Por Francisco José Nascimento - Historiador pela UFAC e servidor aposentado do INCRA

I – A disputa por terras na Amazônia
O problema não começou com os motosserras do século XXI. Ela nasceu em 1616, quando os portugueses fincaram o Forte do Presépio onde hoje é Belém. A lógica era simples e dura: a terra não pertencia a quem vivia nela há milênios, mas à Coroa Portuguesa. Esse princípio criou um nó que o Brasil nunca desfez. O primeiro modelo foi o das sesmarias. A Coroa doava latifúndios imensos para colonos com dinheiro e influência. Indígenas e mestiços que já ocupavam essas áreas foram empurrados ou escravizados. O golpe final veio em 1850, com a Lei de Terras. A partir dali a terra só virava propriedade com compra ou com papel da Coroa. Toda posse indígena, cabocla ou ribeirinha que não tinha documento virou "terra devoluta", ou seja, terra do Estado livre para ser vendida. Na prática, a Lei de Terras legalizou a exclusão e deu a certidão de nascimento da grilagem.

No Ciclo da Borracha, o Estado entregou milhões de hectares para seringalistas. Milhares de nordestinos foram levados para os seringais. Ocupavam a terra, tiravam o látex, mas nunca tiveram o título. Ficavam presos pelo sistema de aviamento: deviam ao patrão pela comida e ferramentas. Quando a borracha quebrou em 1912, os patrões foram embora. Os seringueiros ficaram, mas sem nenhum direito sobre a terra que ocupavam há décadas. Viraram posseiros de um dia para o outro.

O regime militar acelerou tudo com o lema "integrar para não entregar". O slogan "terras sem homens para homens sem-terra" ignorou completamente os povos que já estavam lá. O Governo Militar abriu a Transamazônica e o INCRA distribuiu lotes ao longo dela. Só que distribuiu no papel, sem medir direito e por cima de territórios indígenas e áreas já ocupadas. Ao mesmo tempo, houve incentivos fiscais para grandes fazendas e empresas. Resultado: sobreposição total. Uma mesma área tinha título de fazenda, pedido de assentamento e reivindicação indígena. E como o cartório era longe e a fiscalização era zero, quem tinha dinheiro e contato grilava a terra com documento falso. Quem vivia nela por gerações continuava sem nada.
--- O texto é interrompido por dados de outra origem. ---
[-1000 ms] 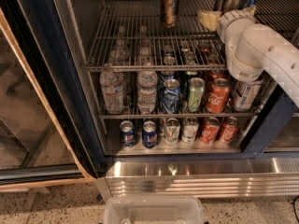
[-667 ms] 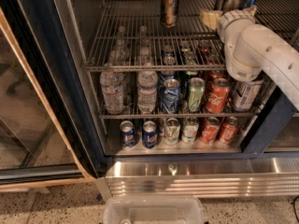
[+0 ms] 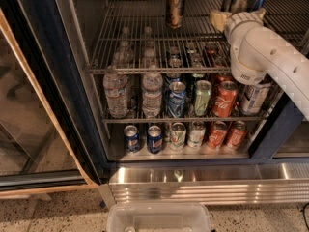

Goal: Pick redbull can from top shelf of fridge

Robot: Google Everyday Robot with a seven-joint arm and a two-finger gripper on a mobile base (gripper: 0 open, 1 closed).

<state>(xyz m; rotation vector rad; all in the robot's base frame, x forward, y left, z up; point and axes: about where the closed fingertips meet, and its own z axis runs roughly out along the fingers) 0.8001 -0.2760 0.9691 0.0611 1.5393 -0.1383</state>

Esse passivo de 400 anos explica a Amazônia atual. Hoje se grila com CAR fraudulento. Desmata-se para "provar posse", registra no Cadastro Ambiental Rural e tenta legalizar depois. Guerra de mapas: O INCRA diz uma coisa, a FUNAI outra, o cartório outra. Os sistemas não conversam. Na Terra do Meio, no Pará, uma mesma área tem Unidade de Conservação, fazenda com título e pedido de Terra Indígena, tudo sobreposto. Violência: Não é coincidência que a Amazônia concentra 70% dos assassinatos no campo no Brasil. Sem documento claro, a arma resolve a disputa. O caso de Dorothy Stang em 2005 e o de Bruno e Dom em 2022 são herdeiros diretos das sesmarias. Lentidão que mata: Demarcar Terra Indígena ou Quilombola leva décadas. Enquanto isso, invasores entram, desmatam e criam "fato consumado". Resolver o desmatamento e a violência na Amazônia passa por resolver a bagunça fundiária. E essa bagunça não é acidente. É projeto. Começou quando Portugal decidiu que a terra aqui era mercadoria, não território de um povo. Enquanto não enfrentarmos esse documento falso lá de 1850, vamos continuar apagando incêndio em 2026.

II - Como a Tecnologia Virou Arma na Roubalheira de Terras da Amazônia
Se no século XIX grileiro era o sujeito que envelhecia papel falso na gaveta com grilos, o grileiro de hoje usa notebook, GPS e internet. A lógica é a mesma: roubar terra pública. Mas o método evoluiu. Isso é a Grilagem. Ela mudou do cartório para o satélite. A grilagem clássica dependia de corromper cartório. Falsificava-se escritura, registrava área que não existia. Era lenta e arriscada. A Grilagem trocou o cartório pelo autodeclaratório. O grileiro não precisa mais provar que a terra é dele. Ele só precisa declarar que é. E o Estado, em grande efeméride, deu a ele as armas/ferramentas para isso:

O CAR - Cadastro Ambiental Rural -, fraudulento foi criado para monitorar desmatamento. Virou o principal instrumento de grilagem. Como o CAR é autodeclaratório e não confere propriedade, qualquer pessoa desenha um polígono no mapa e diz "essa terra é minha". O sistema aceita. Pronto. Com esse "recibo", o grileiro já consegue vender a terra no mercado ilegal, pegar crédito em alguns bancos e dificultar a vida de quem vive lá de verdade. O Pará tem CAR cadastrado em cima de 70% das Terras Indígenas do estado. É CAR sobreposto em área que, por lei, não pode ter CAR.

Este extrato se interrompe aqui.